To summarize the analysis, for an intentional tort to exist, the worker’s disability statute requires a finding that the defendant employer intended to commit or inflict an injury. The injury protected under the tort of assault is the apprehension of an immediate battery. Assuming plaintiff’s allegations to be factual, the defendant drove the truck in a manner to cause the plaintiff apprehension of an immediate battery (assault). Accordingly, the plaintiff suffered an injury *749in the form of the apprehension inflicted by the defendant.

The statute states that the “issue of whether an act was an intentional tort shall be a question of law for the court.” MCL 418.131(1); MSA 17.237(131)(1). The plaintiff’s allegations, as a matter of law, are sufficient to show a prima facie case of the intentional tort of assault. However, there are material issues of fact regarding the defendant’s intent. The defendant asserts that he did not make erratic maneuvers. If this is true, then the defendant could not have formed the requisite intent to be liable for an intentional tort. Resolution of this credibility dispute should be made only by the trier of fact. McFadden v Tate, 350 Mich 84; 85 NW2d 181 (1957).

Accordingly, I would hold that the Court of Appeals erred when it held that “[t]here was simply no evidence that defendant specifically intended to injure plaintiff or that defendant had ‘actual knowledge that an injury was certain to occur and willfully disregarded that knowledge.’ ” Consequently, I would reverse the judgment of the Court of Appeals and remand this case to the trial court for further proceedings.

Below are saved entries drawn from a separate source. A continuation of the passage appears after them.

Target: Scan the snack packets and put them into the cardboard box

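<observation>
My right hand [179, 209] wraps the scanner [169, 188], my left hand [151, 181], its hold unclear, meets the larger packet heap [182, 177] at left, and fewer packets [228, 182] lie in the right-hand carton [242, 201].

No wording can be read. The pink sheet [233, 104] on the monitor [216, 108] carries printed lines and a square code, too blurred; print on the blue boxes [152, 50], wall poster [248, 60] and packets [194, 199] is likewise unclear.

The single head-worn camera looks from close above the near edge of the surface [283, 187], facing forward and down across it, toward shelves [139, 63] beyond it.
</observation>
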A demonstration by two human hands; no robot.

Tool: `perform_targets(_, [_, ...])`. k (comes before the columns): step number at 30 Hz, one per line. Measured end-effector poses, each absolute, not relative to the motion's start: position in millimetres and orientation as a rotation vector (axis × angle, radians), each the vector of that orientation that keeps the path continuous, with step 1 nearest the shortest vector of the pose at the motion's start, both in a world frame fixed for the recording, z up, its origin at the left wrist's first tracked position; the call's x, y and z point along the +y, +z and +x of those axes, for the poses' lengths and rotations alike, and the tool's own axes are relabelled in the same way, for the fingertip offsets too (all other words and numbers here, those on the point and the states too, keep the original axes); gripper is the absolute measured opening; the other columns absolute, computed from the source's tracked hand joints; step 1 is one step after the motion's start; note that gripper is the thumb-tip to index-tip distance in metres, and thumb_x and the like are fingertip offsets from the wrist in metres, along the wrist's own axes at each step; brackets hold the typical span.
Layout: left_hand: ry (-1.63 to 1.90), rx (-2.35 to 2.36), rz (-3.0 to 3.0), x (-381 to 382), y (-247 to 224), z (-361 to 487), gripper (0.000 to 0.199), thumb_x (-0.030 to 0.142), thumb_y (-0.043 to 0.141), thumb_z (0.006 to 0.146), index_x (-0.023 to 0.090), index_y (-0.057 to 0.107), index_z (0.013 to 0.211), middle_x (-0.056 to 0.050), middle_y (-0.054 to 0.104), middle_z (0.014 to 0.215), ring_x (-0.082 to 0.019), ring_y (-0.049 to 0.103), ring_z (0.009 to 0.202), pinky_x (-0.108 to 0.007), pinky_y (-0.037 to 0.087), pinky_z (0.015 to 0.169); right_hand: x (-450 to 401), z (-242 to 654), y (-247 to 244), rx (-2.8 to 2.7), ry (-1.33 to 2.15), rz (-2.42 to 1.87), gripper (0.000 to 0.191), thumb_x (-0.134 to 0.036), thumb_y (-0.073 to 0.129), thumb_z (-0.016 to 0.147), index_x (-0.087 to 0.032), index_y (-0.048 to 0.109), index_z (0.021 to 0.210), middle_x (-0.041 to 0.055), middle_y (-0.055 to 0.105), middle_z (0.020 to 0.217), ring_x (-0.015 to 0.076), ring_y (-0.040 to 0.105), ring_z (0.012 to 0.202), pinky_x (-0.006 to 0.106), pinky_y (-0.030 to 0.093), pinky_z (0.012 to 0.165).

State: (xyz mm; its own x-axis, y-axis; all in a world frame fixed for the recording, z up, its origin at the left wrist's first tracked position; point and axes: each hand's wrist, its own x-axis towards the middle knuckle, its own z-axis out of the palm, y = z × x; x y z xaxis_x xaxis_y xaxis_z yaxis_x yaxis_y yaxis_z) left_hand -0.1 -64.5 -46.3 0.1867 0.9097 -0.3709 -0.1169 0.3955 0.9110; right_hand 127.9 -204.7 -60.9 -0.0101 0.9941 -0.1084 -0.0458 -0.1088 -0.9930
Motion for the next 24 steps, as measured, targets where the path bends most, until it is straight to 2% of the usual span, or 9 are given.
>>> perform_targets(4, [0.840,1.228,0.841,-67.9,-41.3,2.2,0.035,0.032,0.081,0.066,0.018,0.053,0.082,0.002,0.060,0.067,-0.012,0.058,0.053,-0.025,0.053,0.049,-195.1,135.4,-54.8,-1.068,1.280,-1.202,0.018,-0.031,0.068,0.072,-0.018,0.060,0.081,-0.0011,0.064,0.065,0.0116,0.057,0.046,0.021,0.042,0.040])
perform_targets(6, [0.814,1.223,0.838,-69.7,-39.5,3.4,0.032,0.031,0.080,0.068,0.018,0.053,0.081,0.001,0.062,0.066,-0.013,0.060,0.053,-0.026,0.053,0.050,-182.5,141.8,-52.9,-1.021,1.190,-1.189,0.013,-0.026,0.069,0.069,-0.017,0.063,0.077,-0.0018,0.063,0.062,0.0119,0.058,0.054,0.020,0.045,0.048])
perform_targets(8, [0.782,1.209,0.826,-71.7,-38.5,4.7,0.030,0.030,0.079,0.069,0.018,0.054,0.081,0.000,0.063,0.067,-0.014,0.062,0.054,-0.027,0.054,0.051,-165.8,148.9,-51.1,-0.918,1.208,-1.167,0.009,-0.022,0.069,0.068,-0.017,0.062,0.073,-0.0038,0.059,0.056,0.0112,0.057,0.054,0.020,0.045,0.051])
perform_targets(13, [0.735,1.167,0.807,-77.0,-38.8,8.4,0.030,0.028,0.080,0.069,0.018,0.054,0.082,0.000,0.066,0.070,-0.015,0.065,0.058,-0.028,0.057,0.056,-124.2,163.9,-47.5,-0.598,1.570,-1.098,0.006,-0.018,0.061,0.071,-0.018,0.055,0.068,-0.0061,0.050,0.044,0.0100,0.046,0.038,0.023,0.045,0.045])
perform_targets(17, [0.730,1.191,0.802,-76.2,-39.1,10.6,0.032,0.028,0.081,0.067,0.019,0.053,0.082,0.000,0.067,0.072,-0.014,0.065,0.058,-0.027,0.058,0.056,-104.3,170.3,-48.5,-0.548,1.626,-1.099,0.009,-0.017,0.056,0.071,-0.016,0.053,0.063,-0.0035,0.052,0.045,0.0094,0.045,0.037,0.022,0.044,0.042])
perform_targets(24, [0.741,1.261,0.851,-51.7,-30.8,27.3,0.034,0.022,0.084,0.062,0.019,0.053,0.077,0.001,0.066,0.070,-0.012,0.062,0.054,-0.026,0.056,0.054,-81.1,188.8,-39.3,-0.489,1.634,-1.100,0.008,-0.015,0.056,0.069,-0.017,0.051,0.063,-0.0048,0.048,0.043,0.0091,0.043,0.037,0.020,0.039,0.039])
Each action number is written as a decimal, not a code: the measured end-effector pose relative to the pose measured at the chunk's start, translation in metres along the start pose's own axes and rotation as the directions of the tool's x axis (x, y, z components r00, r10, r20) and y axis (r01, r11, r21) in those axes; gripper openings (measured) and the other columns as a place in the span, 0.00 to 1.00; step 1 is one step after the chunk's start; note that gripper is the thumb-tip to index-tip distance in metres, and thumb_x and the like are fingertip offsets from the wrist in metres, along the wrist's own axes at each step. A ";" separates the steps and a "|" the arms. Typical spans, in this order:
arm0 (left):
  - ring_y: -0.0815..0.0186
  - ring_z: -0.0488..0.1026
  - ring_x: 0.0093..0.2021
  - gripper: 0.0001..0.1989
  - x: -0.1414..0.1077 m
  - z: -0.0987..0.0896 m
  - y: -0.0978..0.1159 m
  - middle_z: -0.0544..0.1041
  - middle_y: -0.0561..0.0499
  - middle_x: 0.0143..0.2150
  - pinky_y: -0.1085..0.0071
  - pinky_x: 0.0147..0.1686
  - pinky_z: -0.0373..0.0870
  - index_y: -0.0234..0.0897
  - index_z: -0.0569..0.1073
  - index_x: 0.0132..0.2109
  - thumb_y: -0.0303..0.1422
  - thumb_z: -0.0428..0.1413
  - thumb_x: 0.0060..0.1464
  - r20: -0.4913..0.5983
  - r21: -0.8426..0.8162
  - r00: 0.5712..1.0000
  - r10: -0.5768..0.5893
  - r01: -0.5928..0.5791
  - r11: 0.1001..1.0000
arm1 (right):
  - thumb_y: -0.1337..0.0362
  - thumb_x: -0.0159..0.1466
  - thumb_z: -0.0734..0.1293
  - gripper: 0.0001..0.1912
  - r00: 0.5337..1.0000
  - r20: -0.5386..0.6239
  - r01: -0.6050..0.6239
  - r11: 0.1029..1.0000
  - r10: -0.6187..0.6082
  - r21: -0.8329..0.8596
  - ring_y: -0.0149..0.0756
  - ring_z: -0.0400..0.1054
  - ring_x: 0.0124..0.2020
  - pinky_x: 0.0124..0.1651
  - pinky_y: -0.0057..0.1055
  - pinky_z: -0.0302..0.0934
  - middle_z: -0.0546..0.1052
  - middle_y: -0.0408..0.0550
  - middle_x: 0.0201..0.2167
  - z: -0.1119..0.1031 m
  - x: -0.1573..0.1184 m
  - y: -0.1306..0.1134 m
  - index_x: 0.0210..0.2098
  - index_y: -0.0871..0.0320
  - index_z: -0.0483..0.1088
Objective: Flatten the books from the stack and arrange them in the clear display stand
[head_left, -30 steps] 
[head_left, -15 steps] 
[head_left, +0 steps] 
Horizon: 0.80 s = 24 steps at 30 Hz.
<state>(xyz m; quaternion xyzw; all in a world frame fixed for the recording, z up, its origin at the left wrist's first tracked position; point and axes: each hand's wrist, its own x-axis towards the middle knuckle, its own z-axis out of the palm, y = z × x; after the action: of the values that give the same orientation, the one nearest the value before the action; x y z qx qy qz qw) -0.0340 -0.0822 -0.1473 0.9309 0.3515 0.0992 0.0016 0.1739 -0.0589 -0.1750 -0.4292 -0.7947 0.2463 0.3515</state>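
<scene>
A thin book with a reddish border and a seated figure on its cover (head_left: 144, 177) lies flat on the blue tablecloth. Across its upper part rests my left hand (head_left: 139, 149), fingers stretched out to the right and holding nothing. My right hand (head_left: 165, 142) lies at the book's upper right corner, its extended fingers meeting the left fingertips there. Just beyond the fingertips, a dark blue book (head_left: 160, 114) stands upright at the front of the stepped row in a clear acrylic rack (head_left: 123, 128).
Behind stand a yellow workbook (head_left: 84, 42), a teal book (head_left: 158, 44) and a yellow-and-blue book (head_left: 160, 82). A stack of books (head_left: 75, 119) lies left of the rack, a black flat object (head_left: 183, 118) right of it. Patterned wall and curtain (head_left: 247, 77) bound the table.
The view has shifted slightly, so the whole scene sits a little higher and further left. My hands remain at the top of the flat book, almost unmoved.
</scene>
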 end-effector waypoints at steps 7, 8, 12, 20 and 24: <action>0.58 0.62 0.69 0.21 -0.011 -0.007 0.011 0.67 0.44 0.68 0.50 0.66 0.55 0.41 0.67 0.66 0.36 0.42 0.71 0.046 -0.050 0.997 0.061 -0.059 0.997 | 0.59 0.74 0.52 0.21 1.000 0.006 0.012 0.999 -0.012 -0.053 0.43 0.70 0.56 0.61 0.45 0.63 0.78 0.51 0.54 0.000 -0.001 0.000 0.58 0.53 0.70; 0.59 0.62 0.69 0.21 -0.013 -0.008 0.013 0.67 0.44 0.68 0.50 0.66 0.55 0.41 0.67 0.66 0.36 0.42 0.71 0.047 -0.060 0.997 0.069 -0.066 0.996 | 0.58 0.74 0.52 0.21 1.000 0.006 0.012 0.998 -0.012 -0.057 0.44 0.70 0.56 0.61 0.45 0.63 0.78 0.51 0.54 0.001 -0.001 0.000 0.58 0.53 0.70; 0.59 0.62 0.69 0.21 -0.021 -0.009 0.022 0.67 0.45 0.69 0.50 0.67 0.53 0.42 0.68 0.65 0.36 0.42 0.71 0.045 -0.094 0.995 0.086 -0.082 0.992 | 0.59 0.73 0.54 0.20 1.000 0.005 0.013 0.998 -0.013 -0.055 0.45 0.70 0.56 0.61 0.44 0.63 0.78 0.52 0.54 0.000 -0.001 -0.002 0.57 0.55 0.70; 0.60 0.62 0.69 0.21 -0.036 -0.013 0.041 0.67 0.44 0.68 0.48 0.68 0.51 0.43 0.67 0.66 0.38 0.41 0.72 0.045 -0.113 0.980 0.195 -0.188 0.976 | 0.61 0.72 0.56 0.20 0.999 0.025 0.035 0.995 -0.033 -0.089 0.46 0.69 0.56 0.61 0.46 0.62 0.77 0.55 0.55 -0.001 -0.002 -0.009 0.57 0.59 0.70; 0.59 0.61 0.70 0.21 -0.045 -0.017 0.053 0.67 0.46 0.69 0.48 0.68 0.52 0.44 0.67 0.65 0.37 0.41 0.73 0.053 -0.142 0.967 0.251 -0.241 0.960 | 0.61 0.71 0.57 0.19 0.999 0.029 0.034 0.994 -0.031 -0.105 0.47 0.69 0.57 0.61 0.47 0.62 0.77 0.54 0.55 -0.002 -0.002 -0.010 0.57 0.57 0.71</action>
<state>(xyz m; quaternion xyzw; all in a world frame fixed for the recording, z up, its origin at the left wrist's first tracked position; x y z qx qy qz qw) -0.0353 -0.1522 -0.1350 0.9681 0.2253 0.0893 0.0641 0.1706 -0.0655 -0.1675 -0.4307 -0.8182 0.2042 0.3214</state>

Cavanagh, J., concurred with Kelly, J.

453 Mich 149; 551 NW2d 132 (1996).

“There is ‘a touching of the mind, if not of the body.’ ” Prosser & Keeton, Torts (5th ed), § 10, p 43.

Plaintiff may well have a case for battery. Under the transferred intent doctrine, an actor is liable for battery if a contact results from the intentional tort of assault. Prosser & Keeton, n 2 supra, § 8, p 38.

Even so, liability for an intentional tort may still attach.

The intent with which tort liability is concerned is not necessarily a hostile intent, or a desire to do any harm. Rather it is an intent to bring about a result which will invade the interests of another in a way that the law forbids. The defendant may be liable although intending nothing more than a good-natured practical joke, or honestly believing that the act would not injure the plaintiff, or even though seeking the plaintiff’s own good. [Prosser & Keeton, n 2 supra, § 8, pp 36-37.]

“[T]he intent need not necessarily be to inflict physical injury, and it is enough that there is an intent to arouse apprehension.” Prosser & Keeton, n 2 supra, § 10, p 46.

The tort of assault would be completed when the plaintiff experienced the apprehension of being thrown onto the truck bed or the road itself.